- [REQUIRED ACTION] Retype the data below exactly, skipping pictures.

- [SUPPLIED DATA]
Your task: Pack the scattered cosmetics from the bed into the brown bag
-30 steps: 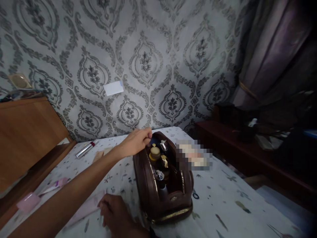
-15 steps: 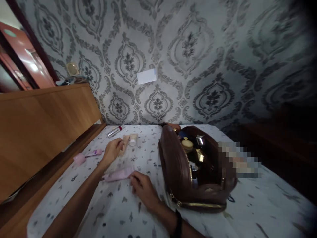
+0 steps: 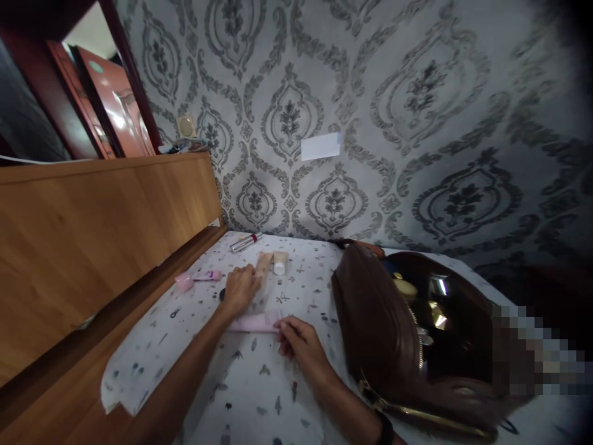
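Observation:
My right hand (image 3: 301,346) pinches the near-right end of a pale pink squeeze tube (image 3: 254,322), which lies sideways on the patterned white cloth. Above the tube's left part is my left hand (image 3: 241,289), palm down with curled fingers; what they hold, if anything, is hidden. Its fingertips are beside a peach-coloured tube (image 3: 265,262). Just right of that lies a small beige tube with a white cap (image 3: 280,264). A dark round piece (image 3: 223,295) peeks out at the left hand's outer side.
A brown leather bag (image 3: 375,309) stands unzipped on the right, with gold and silver cosmetics inside. A silver tube with a red band (image 3: 245,242) lies at the back. Pink items (image 3: 185,282) lie along the left, near the wooden board (image 3: 115,216). The patterned wall (image 3: 296,123) rises behind.
The view has turned left, so everything appears farther right. My left hand has come slightly nearer to me, and the dark round piece now shows beside it. My right hand stays at the pink tube's end.

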`<action>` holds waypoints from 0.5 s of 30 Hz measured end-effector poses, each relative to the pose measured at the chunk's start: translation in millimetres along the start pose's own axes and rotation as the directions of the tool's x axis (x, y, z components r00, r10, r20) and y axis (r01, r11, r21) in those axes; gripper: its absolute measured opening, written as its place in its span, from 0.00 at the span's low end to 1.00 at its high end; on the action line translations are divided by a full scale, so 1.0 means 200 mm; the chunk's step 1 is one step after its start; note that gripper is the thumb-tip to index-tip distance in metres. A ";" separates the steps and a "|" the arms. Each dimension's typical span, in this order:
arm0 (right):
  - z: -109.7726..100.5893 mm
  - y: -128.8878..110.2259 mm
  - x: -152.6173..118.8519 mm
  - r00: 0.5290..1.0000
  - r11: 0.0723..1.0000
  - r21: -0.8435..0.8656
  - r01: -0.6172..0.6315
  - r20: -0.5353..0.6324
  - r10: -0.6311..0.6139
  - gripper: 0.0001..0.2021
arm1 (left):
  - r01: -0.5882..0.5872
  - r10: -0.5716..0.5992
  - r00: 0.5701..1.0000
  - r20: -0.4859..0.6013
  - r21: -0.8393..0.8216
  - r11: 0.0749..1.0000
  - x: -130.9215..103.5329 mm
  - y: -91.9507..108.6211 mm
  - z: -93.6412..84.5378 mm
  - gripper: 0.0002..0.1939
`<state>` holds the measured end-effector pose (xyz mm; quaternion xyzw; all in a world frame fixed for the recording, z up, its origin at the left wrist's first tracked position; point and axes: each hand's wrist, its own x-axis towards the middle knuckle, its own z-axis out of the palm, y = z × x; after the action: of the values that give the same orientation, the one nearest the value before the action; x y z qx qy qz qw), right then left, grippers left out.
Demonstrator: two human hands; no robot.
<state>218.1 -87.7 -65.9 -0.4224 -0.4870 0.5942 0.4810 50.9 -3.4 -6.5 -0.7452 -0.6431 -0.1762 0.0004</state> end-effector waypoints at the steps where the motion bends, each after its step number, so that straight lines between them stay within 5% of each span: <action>1: 0.01 0.00 0.02 1.000 1.000 -0.006 0.011 -0.010 -0.011 0.18 | -0.008 0.008 1.000 -0.002 0.005 1.000 -0.01 0.00 0.00 0.11; 5: 0.04 0.00 0.06 0.992 0.986 -0.124 0.107 -0.051 -0.114 0.20 | 0.008 -0.007 1.000 -0.028 0.016 1.000 -0.02 -0.08 0.00 0.11; 9: 0.03 0.03 0.07 0.969 0.936 -0.280 0.216 -0.056 -0.240 0.19 | 0.091 -0.089 0.992 -0.084 0.022 0.996 0.01 -0.30 -0.02 0.17; 15: 0.00 0.06 0.07 0.975 0.944 -0.264 0.198 -0.045 -0.218 0.22 | 0.112 -0.117 0.982 -0.146 -0.048 0.993 0.01 -0.58 -0.01 0.26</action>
<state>213.0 -74.1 -78.5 -0.4491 -0.5839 0.4558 0.4996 -60.2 18.5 -29.5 -0.6916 -0.6795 -0.2438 0.0236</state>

- [REPLY TO THE TASK]
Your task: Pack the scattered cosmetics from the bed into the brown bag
-30 steps: 
-15 steps: 
+0 steps: 
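Observation:
My right hand (image 3: 301,346) pinches the near-right end of a pale pink squeeze tube (image 3: 254,322), which lies sideways on the patterned white cloth. Above the tube's left part is my left hand (image 3: 241,289), palm down with curled fingers; what they hold, if anything, is hidden. Its fingertips are beside a peach-coloured tube (image 3: 265,262). Just right of that lies a small beige tube with a white cap (image 3: 280,264). A dark round piece (image 3: 223,295) peeks out at the left hand's outer side.
A brown leather bag (image 3: 375,309) stands unzipped on the right, with gold and silver cosmetics inside. A silver tube with a red band (image 3: 245,242) lies at the back. Pink items (image 3: 185,282) lie along the left, near the wooden board (image 3: 115,216). The patterned wall (image 3: 296,123) rises behind.
The view has turned left, so everything appears farther right. My left hand has come slightly nearer to me, and the dark round piece now shows beside it. My right hand stays at the pink tube's end.
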
`<action>` holds waypoints from 0.5 s of 30 Hz measured end-effector poses, each relative to the pose measured at the chunk's start: translation in millimetres along the start pose's own axes and rotation as the directions of the tool's x axis (x, y, z components r00, r10, r20) and y axis (r01, r11, r21) in those axes; gripper: its absolute measured opening, written as its place in its span, from 0.00 at the span's low end to 1.00 at its high end; on the action line translations are divided by a full scale, so 1.0 means 200 mm; the chunk's step 1 is one step after its start; note that gripper is the thumb-tip to index-tip distance in metres. A ";" separates the steps and a "|" the arms. Each dimension's typical span, in this order:
arm0 (right):
  - z: -109.7726..100.5893 mm
  - y: -128.8878..110.2259 mm
  - x: -152.6173..118.8519 mm
  - r00: 0.5290..1.0000
  - r11: 0.0723..1.0000
  - r21: -0.8435..0.8656
  - r01: -0.6172..0.6315
  - r20: -0.5353..0.6324
  - r10: -0.6311..0.6139
  - gripper: 0.0001..0.2021
arm1 (left):
  - r01: -0.5882..0.5872
  - r10: -0.5716..0.5992
  - r00: 0.5701..1.0000
  - r20: -0.4859..0.6013
  - r21: -0.8393..0.8216
  - r11: 0.0749..1.0000
  - x: -130.9215..103.5329 mm
  - y: -91.9507..108.6211 mm
  - z: -93.6412..84.5378 mm
  - gripper: 0.0002..0.1939
`<state>` holds the measured end-effector pose (xyz mm; quaternion xyzw; all in a world frame fixed for the recording, z up, its origin at the left wrist's first tracked position; point and axes: each hand's wrist, its own x-axis towards the middle knuckle, its own z-axis out of the palm, y = z × x; after the action: of the values that give the same orientation, the one nearest the value before the action; x y z qx qy qz qw), right then left, grippers left out.
Demonstrator: two human hands; no robot.
<state>218.1 -87.7 -65.9 -0.4224 -0.4870 0.5942 0.4810 50.9 -3.4 -6.5 -0.7452 -0.6431 -0.1762 0.0004</state> end-effector waypoints at the steps where the motion bends, each after its step number, so that straight lines between them stay within 5% of each span: <action>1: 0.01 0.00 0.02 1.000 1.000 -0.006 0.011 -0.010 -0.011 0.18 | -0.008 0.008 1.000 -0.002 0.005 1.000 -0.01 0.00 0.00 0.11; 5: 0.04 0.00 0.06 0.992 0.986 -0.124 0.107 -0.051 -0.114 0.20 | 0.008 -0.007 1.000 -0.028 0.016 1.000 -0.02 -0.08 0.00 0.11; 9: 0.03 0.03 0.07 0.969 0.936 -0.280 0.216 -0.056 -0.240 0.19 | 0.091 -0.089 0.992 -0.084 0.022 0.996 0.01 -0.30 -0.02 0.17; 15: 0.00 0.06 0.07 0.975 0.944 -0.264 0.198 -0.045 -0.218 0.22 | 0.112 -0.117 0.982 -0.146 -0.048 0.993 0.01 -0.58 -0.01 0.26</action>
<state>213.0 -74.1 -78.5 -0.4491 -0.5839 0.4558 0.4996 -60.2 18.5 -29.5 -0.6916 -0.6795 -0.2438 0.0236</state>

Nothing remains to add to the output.